Let’s Party Until The Economy Fixes Itself!
When Chubby Checker implored us repeatedly to “do the Twist”, I am somehow not thinking he was referring to a macro-economic act of last resort where we essentially exchange an equivalent amount of short-term debt for longer-term debt. I think he wanted us to shake our asses in front of the opposite sex in the hopes of gaining their favor and eventually practicing the reproductive act.
Ever done a balance transfer from one credit card to another? Yeah. That’s basically what we’re doing. I believe this is the step right before begging one’s relatives for cash which is followed by reluctantly taking a loan out from your “friendly” local bookie/Amscot which inexorably leads to having your knees broken by said bookie/Amscot.
Yes. Amscot will break your knees. And by Amscot, I mean China.
A recent Federal Reserve study elucidated the fact that about 2.3 million homeowners could have refinanced last year had lending standards not been so strict or had they not owed more than the home is worth. You don’t say. Well I’ll be goll-derned. You mean to tell me that this whole mortgage situation would be better if people still had home equity? Man. I gotta get me some of THAT stuff.
Existing home sales jumped upwards 7.7% while new home sales dropped 2.3% month-over-month. Translation: the waters are still choppy. No clear trend-line has emerged giving investors or prospective homeowners a clear direction as to where the market is heading. I’d love to give you the rose-tinted approach to these numbers, but that would be disingenuous of me.

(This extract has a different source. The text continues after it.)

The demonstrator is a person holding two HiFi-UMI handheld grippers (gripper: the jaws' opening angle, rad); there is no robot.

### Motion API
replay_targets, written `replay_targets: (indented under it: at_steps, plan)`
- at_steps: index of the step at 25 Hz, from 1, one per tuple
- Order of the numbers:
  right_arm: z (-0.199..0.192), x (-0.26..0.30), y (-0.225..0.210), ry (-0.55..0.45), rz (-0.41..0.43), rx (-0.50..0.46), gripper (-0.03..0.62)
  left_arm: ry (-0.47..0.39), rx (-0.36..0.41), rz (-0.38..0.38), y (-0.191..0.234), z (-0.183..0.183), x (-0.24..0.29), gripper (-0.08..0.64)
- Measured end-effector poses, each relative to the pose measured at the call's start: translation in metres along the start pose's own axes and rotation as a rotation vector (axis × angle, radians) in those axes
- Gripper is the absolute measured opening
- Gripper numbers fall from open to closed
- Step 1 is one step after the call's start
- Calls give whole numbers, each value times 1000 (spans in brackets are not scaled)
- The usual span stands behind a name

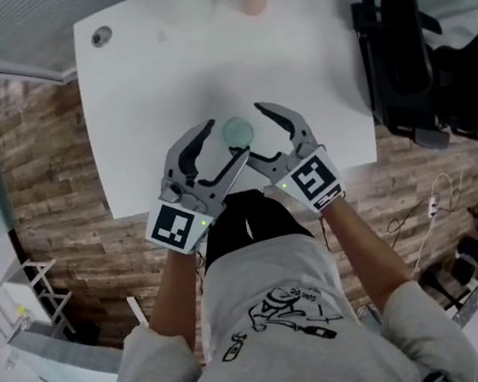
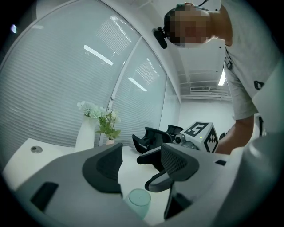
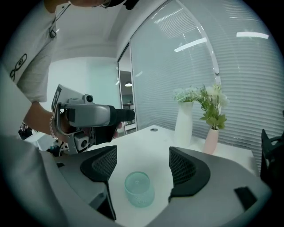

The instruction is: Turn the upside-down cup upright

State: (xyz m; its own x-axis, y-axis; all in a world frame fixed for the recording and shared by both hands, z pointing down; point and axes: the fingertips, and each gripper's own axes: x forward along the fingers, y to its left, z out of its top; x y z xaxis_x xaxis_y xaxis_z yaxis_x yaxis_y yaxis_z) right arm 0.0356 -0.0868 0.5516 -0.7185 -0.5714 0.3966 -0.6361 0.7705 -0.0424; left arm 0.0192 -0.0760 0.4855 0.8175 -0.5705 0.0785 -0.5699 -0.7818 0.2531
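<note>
A floor of brown wood planks [image 1: 46, 162] lies under a white rectangular counter [image 1: 145, 110], with a black office chair [image 1: 417, 67] standing off its right edge. A person in a grey printed sweatshirt [image 1: 277, 314] stands at the near edge of the counter with both forearms reaching over it, a pair of grey-and-black tongs in each hand, each carrying a cube with square markers. The left tongs [image 2: 141, 165] are released, their jaws standing wide apart with nothing pressed between the pads. The right tongs [image 3: 140, 165] are likewise released, their two meshed pads well apart and empty. In the head view the tips of both tongs angle in toward each other near the counter's near edge. At the far edge stand a tall white vase of pale flowers [image 3: 183, 122] and, just beside it, a small pink pot with a green leafy plant [image 3: 211, 139]. The small pale green translucent cup [image 3: 139, 188] stands upside down on the counter, flat base uppermost, between the tips of the two tongs in the head view; in the right gripper view it shows low in the gap between those jaws, touched by neither pad. A round grey grommet [image 1: 101, 36] sits in the counter's far left corner.
</note>
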Motion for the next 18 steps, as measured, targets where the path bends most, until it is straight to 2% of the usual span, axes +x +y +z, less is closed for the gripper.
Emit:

Amidst that choppiness, Moody’s ratings agency cut the ratings for debt issued by Citigroup, Bank of America and Wells Fargo, claiming that the U.S. is now more likely (due to political pressures) to allow a defunct bank to go under (as opposed to an AIG-style of taxpayer subsidized bailout). Good to know that major bank failure is still at the forefront of our minds. That worked out ever so well back in 2008.
Palestine has applied to the UN for independent statehood and recognition as a full member in the world body. I’m sure that will end well. Or with a nuclear holocaust. Either or.
Republicans have debated across pretty much every major network in a borderline comedic series of back-and-forths between Rick Perry and Mitt Romney. Meanwhile, a Florida straw poll showed Herman Cain (the only person who has never served in public office) winning the republican bid for president by a double-digit margin. Seriously Florida, didn’t we do enough damage during the Gore/Bush recount fiasco? We keep this crap up and the rest of the country is going to saw us off at the Georgia border and let us float over to Cuba.
Good riddance Q3
Warren Buffett says there won’t be another recession. So there won’t be another recession. Next topic.
Today is the last day in Q3, which was the worst quarter (in terms of equities) since the financial collapse. I imagine that to recoup these losses, we will start seeing holiday shopping ads before Halloween this year. Watch it happen. Santa Claus and the Dreidel Monster and Kwanzaa-bot will save us all.
Someone named Chris Christie is said to be considering entering the Republican presidential race. That would bring the total of candidates up to 74. Marky Mark had no comment.
Everyone is pissed about Bank of America charging a $5.00 monthly fee for debit card use. Regions just stuck me with a similar $4.00 fee. Is everyone else paying to use their own money? Just curious.